— Task details —
Scan the entries for lines with the word "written" and copy those lines.

— Given data —

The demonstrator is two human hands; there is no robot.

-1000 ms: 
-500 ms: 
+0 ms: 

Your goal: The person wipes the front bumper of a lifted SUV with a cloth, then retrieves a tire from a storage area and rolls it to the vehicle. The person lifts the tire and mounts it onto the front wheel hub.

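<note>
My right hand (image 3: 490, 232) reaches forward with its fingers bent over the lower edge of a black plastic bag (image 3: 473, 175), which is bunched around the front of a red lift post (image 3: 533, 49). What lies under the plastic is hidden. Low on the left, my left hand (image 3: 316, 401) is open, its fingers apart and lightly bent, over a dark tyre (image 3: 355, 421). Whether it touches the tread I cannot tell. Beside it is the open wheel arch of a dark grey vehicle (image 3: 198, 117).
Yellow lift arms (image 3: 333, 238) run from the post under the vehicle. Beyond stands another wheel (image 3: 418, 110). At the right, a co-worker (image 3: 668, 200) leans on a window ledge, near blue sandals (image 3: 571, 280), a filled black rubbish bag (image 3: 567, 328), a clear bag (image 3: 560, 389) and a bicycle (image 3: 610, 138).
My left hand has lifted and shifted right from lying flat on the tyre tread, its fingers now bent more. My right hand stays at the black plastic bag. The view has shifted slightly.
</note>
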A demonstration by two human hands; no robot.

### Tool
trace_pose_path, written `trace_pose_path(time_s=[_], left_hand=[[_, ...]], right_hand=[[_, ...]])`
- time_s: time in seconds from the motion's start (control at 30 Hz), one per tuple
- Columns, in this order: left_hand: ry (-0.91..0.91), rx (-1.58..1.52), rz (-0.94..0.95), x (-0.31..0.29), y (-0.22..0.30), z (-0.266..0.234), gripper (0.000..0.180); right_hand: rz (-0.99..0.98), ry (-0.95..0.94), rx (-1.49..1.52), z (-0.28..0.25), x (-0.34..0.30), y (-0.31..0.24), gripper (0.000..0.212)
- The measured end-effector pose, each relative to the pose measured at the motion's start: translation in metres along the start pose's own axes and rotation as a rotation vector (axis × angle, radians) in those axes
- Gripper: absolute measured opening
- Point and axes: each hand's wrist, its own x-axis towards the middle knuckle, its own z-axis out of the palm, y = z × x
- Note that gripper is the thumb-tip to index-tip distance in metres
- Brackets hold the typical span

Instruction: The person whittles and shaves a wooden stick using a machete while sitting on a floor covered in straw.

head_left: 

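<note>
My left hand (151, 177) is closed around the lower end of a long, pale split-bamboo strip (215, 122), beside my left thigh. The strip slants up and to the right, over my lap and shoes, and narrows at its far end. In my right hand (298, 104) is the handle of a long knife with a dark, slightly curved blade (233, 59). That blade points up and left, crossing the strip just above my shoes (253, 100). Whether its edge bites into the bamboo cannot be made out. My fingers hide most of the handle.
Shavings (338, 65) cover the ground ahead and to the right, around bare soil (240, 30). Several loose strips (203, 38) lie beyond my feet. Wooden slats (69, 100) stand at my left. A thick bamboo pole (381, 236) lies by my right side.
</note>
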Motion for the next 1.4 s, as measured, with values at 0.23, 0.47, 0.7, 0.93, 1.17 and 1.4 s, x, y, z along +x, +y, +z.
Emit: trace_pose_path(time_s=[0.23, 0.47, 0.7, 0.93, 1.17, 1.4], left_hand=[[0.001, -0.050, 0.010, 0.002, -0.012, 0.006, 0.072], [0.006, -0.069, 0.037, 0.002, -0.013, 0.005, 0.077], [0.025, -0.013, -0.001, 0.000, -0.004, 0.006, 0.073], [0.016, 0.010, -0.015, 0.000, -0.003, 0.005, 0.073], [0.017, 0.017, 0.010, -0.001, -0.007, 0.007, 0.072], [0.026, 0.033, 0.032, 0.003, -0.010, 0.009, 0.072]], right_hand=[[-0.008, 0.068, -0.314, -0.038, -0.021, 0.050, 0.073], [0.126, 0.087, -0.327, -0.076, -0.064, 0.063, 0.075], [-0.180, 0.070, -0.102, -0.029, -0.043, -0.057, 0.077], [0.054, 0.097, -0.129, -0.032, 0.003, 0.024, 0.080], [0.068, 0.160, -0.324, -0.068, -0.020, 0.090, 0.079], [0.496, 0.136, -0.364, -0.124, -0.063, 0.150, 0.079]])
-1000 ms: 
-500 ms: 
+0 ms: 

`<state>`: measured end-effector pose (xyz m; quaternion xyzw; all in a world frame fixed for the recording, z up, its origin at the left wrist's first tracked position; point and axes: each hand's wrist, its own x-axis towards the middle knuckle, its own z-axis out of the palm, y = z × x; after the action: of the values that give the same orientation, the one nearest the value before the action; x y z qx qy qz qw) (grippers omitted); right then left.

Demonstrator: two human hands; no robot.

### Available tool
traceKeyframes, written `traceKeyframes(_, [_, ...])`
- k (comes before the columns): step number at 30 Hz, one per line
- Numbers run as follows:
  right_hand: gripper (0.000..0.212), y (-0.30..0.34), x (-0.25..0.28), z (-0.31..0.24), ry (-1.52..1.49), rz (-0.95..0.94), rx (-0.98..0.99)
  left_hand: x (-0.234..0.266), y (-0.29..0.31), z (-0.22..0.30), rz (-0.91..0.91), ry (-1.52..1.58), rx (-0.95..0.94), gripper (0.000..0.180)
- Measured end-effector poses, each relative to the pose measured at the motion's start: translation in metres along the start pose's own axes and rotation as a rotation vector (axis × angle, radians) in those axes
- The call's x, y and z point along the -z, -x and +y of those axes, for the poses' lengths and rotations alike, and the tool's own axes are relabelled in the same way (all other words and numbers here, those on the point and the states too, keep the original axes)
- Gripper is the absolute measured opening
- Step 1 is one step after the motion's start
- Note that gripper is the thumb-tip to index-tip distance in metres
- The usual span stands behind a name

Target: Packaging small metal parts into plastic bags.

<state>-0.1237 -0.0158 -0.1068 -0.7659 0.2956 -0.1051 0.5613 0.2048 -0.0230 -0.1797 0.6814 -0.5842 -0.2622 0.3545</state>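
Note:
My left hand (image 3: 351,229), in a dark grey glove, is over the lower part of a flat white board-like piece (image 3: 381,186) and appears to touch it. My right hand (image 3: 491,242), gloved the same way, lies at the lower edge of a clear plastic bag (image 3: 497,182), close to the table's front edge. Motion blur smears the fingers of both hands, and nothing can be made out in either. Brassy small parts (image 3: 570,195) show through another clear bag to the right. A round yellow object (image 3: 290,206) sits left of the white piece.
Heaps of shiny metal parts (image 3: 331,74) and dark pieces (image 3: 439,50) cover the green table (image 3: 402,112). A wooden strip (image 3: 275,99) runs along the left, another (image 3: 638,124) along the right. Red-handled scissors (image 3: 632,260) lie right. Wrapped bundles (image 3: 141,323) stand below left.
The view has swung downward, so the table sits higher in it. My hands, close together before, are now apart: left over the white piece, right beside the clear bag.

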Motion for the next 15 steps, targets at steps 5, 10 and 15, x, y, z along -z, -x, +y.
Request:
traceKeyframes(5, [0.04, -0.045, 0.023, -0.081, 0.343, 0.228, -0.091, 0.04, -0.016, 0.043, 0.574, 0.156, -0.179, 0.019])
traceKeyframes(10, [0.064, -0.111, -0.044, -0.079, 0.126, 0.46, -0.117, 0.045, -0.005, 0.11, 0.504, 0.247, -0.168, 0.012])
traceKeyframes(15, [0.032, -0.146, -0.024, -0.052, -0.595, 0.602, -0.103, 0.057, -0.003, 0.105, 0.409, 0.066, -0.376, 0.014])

— Exercise answer —
trace_pose_path, written `trace_pose_path(time_s=[_], left_hand=[[_, ...]], right_hand=[[_, ...]])`
traceKeyframes, written `traceKeyframes(_, [_, ...])`

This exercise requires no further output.